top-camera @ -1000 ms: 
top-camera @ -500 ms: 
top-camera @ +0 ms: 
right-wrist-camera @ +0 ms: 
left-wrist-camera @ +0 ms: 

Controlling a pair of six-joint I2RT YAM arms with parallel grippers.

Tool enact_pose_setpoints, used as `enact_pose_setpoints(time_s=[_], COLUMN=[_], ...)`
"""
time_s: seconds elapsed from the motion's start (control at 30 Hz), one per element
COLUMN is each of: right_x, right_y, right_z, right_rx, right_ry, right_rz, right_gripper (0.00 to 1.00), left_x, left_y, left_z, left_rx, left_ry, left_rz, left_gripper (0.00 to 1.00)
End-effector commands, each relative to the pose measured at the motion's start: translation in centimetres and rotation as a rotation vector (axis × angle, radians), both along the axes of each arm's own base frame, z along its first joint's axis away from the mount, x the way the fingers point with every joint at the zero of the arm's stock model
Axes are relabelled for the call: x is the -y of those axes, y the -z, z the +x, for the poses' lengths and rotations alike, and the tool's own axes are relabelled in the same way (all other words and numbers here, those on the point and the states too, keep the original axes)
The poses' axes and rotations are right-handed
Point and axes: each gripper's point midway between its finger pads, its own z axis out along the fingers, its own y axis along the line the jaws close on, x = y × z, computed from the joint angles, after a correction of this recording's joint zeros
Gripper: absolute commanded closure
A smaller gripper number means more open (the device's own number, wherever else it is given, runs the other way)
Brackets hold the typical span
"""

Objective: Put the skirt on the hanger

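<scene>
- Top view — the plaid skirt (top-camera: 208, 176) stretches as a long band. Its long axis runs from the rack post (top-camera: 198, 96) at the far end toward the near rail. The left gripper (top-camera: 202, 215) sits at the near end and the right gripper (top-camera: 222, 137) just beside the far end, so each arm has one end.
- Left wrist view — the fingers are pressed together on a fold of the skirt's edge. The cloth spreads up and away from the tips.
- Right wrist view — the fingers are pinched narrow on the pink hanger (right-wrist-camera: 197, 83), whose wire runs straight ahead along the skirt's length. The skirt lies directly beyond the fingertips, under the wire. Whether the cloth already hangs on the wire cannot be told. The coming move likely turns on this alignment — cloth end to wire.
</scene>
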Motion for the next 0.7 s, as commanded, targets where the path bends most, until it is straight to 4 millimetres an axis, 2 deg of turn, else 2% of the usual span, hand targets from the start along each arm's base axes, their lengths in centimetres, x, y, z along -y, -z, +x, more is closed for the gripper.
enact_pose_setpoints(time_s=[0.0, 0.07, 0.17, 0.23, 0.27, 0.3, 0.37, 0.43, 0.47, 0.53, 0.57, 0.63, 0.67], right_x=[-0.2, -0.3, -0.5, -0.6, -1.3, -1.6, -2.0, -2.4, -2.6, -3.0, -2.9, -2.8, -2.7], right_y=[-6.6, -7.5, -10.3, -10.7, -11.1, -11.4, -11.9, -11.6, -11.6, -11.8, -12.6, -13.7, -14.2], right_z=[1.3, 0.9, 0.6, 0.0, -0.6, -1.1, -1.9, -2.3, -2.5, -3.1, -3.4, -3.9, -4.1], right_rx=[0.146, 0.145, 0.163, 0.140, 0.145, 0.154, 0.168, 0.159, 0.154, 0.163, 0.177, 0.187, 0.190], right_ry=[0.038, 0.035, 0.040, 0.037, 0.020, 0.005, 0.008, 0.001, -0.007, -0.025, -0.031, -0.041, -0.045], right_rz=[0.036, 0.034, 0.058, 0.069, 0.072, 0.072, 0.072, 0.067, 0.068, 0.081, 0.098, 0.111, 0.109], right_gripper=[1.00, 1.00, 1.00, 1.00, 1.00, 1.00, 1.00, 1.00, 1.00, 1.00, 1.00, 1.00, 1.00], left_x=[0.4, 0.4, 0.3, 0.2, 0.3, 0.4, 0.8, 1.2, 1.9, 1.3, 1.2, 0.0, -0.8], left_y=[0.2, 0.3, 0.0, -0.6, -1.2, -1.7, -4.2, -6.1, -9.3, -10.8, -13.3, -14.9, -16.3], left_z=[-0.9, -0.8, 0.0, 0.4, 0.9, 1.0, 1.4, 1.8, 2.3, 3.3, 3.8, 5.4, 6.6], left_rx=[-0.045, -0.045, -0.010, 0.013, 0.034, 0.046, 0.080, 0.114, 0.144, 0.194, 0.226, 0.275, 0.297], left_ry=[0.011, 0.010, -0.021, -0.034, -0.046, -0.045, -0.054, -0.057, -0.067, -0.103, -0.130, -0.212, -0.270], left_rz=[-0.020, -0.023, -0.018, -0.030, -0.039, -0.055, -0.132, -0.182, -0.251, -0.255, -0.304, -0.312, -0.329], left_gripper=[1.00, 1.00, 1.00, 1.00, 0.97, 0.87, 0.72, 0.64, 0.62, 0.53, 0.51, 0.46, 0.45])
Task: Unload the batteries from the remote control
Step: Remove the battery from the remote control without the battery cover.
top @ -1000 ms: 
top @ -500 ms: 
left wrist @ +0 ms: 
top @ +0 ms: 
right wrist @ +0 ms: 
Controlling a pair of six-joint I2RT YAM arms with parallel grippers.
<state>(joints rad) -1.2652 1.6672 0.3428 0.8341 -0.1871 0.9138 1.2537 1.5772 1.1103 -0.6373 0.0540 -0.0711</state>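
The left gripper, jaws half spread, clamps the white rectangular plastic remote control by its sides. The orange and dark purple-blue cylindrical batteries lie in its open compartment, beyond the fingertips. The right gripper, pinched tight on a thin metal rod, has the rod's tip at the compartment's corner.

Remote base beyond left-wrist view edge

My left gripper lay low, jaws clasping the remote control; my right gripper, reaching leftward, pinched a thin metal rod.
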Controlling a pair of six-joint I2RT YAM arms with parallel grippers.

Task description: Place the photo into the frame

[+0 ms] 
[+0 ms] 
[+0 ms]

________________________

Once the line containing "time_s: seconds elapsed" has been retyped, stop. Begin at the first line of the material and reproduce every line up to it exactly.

top-camera @ -1000 ms: 
top-camera @ -500 ms: 
top-camera @ +0 ms: 
right-wrist-camera @ +0 ms: 
left-wrist-camera @ +0 ms: 

Controlling a pair of six-joint I2RT YAM arms with parallel grippers.

Tool enact_pose_setpoints, used as `enact_pose_setpoints(time_s=[_], COLUMN=[_], ...)`
"""
time_s: seconds elapsed from the motion's start (control at 30 Hz), one per element

No further output is expected here.